Why Average Latency Is Misleading

When a proxy provider says "average latency: 200ms," they're typically measuring time-to-first-byte (TTFB) against a fast endpoint like httpbin.org. This number is meaningless for three reasons:

  1. It ignores connection setup — The first request through a residential proxy includes DNS resolution, TCP handshake, proxy authentication, and peer connection establishment. This is 2-5x slower than subsequent requests.

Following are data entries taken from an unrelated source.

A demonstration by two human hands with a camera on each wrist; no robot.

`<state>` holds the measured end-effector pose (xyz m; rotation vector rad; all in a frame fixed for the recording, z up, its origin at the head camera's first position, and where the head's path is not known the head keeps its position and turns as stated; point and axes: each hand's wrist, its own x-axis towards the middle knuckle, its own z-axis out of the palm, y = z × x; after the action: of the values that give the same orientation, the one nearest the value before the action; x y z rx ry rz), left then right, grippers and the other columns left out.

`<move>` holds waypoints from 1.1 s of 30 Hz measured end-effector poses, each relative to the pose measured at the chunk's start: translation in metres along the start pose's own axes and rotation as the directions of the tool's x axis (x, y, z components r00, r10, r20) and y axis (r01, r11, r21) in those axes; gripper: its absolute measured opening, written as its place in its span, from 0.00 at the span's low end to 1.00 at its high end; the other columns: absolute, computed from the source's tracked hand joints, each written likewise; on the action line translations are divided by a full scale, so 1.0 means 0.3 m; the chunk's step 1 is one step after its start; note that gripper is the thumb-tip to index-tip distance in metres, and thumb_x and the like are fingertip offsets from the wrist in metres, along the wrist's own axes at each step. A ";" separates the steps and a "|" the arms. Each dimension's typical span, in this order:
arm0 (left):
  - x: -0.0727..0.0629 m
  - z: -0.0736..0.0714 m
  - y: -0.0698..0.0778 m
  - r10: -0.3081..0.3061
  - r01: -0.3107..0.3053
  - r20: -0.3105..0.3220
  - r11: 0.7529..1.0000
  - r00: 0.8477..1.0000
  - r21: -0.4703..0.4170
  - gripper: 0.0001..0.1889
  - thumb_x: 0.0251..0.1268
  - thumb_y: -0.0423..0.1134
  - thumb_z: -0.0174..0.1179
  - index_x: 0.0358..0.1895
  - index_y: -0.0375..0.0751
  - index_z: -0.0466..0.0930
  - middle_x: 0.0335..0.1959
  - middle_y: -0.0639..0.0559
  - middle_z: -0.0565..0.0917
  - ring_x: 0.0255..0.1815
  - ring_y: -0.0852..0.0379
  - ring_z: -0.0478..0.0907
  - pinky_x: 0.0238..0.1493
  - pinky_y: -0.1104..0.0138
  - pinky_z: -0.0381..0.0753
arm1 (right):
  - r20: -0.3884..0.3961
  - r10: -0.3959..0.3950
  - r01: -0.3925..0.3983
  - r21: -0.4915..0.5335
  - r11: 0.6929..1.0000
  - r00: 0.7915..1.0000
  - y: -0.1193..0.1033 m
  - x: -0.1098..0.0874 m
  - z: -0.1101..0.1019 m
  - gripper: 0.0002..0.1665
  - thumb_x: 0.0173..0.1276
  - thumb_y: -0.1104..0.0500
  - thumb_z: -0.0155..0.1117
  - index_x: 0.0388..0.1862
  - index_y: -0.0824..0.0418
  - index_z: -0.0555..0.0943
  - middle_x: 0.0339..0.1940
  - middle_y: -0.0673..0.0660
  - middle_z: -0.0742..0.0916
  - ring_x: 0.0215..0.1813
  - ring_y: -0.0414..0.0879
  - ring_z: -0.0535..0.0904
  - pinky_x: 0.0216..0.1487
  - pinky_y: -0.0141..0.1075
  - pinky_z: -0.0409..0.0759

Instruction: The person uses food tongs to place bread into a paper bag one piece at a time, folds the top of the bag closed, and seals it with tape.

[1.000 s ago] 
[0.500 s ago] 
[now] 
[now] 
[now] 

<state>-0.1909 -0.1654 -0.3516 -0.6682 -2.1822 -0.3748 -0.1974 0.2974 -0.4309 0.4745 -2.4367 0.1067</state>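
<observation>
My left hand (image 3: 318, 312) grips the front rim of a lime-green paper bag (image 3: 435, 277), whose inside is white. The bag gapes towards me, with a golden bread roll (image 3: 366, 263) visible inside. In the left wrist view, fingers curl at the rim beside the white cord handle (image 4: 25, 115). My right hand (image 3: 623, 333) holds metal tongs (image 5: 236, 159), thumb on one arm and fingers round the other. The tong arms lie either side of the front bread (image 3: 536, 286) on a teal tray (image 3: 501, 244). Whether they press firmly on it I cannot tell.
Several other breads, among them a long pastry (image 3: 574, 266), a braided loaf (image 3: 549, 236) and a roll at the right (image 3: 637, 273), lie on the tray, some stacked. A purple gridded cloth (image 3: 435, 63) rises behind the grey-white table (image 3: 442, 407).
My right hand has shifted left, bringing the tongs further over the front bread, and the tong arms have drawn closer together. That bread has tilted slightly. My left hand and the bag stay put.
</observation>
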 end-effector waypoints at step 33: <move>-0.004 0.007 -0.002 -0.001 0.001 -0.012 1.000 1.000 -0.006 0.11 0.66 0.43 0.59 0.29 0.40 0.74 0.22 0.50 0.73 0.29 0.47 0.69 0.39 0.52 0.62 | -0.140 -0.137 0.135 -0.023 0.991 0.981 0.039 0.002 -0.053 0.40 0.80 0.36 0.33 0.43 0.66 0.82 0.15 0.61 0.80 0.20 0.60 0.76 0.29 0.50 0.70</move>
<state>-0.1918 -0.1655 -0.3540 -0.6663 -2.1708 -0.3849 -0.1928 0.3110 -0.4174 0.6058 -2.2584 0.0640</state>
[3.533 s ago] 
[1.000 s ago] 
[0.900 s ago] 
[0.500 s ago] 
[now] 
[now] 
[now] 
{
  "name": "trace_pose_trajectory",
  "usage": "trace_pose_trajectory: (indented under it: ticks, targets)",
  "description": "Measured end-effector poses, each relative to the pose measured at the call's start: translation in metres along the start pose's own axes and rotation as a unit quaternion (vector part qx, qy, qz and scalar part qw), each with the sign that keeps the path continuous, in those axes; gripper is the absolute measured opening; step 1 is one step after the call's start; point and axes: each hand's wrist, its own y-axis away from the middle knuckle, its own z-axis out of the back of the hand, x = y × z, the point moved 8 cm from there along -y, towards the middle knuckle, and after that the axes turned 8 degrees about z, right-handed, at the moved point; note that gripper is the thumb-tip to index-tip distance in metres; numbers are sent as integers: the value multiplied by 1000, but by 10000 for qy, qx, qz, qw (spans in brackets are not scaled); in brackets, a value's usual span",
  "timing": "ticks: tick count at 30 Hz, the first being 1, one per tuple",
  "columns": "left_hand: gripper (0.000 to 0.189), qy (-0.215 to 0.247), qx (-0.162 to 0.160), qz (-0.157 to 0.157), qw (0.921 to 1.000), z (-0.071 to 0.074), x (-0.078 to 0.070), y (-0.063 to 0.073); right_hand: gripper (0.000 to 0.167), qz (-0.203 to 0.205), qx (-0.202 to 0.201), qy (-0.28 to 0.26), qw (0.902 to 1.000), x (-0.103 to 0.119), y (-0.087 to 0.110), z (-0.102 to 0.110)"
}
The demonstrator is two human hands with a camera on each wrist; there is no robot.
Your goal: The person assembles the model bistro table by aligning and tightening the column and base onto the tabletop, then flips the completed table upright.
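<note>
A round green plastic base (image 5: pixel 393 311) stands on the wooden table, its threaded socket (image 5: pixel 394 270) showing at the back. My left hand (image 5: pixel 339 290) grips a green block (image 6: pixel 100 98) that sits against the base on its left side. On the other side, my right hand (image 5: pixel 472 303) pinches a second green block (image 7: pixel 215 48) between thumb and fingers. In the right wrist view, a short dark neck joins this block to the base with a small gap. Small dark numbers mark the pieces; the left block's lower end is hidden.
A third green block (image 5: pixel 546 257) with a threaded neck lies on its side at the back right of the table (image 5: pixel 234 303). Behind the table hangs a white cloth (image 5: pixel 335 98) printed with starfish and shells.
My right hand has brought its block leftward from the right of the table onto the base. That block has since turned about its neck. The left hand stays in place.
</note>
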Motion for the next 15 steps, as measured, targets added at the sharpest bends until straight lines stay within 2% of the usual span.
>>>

  2. Average hides the tail — If 90% of requests take 150ms and 10% take 3,000ms (because the peer node is on a congested home connection), the average is 435ms. But your scraper experiences those 3-second requests as effective downtime. The P95 and P99 matter more than the mean.

  3. It doesn't account for target variability — Proxy speed to httpbin.org is irrelevant when you're scraping Amazon or Google. What matters is the full round-trip: your server → proxy gateway → residential peer → target → back.

Metrics That Actually Matter

Here's what to measure and why:

MetricWhat it tells youHow to measure
P50 TTFBTypical single-request latency50th percentile of time-to-first-byte
P95 TTFBWorst-case you'll hit frequently95th percentile — this is your real bottleneck
P99 TTFBOutlier behavior99th percentile — affects batch job completion time
Connection success rateProxy reliability% of requests that complete without error
Throughput (req/sec)Concurrent performanceRequests per second at your target concurrency
Effective bandwidthDownload speed through proxyMB/s for large page downloads
Error categorizationFailure modesBreakdown of timeouts, 502s, 407s, connection resets

A Proper Benchmark Script

import requests
import time
import statistics
from concurrent.futures import ThreadPoolExecutor, as_completed
import json

class ProxyBenchmark:
    def __init__(self, proxy_url):
        self.proxy_url = proxy_url
        self.proxies = {'http': proxy_url, 'https': proxy_url}

    def single_request(self, url, timeout=15):
        """Measure a single request with detailed timing."""
        start = time.monotonic()
        try:
            resp = requests.get(url, proxies=self.proxies, timeout=timeout, headers={
                'User-Agent': 'Mozilla/5.0 (Windows NT 10.0; Win64; x64) AppleWebKit/537.36'
            })
            elapsed = time.monotonic() - start
            return {
                'status': resp.status_code,
                'ttfb': resp.elapsed.total_seconds(),
                'total_time': elapsed,
                'size': len(resp.content),
                'error': None,
            }
        except requests.exceptions.ConnectTimeout:
            return {'status': 0, 'ttfb': 0, 'total_time': time.monotonic() - start, 'error': 'connect_timeout'}
        except requests.exceptions.ReadTimeout:
            return {'status': 0, 'ttfb': 0, 'total_time': time.monotonic() - start, 'error': 'read_timeout'}
        except requests.exceptions.ProxyError:
            return {'status': 0, 'ttfb': 0, 'total_time': time.monotonic() - start, 'error': 'proxy_error'}
        except requests.exceptions.ConnectionError:
            return {'status': 0, 'ttfb': 0, 'total_time': time.monotonic() - start, 'error': 'connection_error'}
        except Exception as e:
            return {'status': 0, 'ttfb': 0, 'total_time': time.monotonic() - start, 'error': str(type(e).__name__)}

    def run_benchmark(self, url, num_requests=100, concurrency=5):
        """Run a full benchmark with concurrent requests."""
        results = []

        with ThreadPoolExecutor(max_workers=concurrency) as executor:
            futures = [executor.submit(self.single_request, url) for _ in range(num_requests)]
            for future in as_completed(futures):
                results.append(future.result())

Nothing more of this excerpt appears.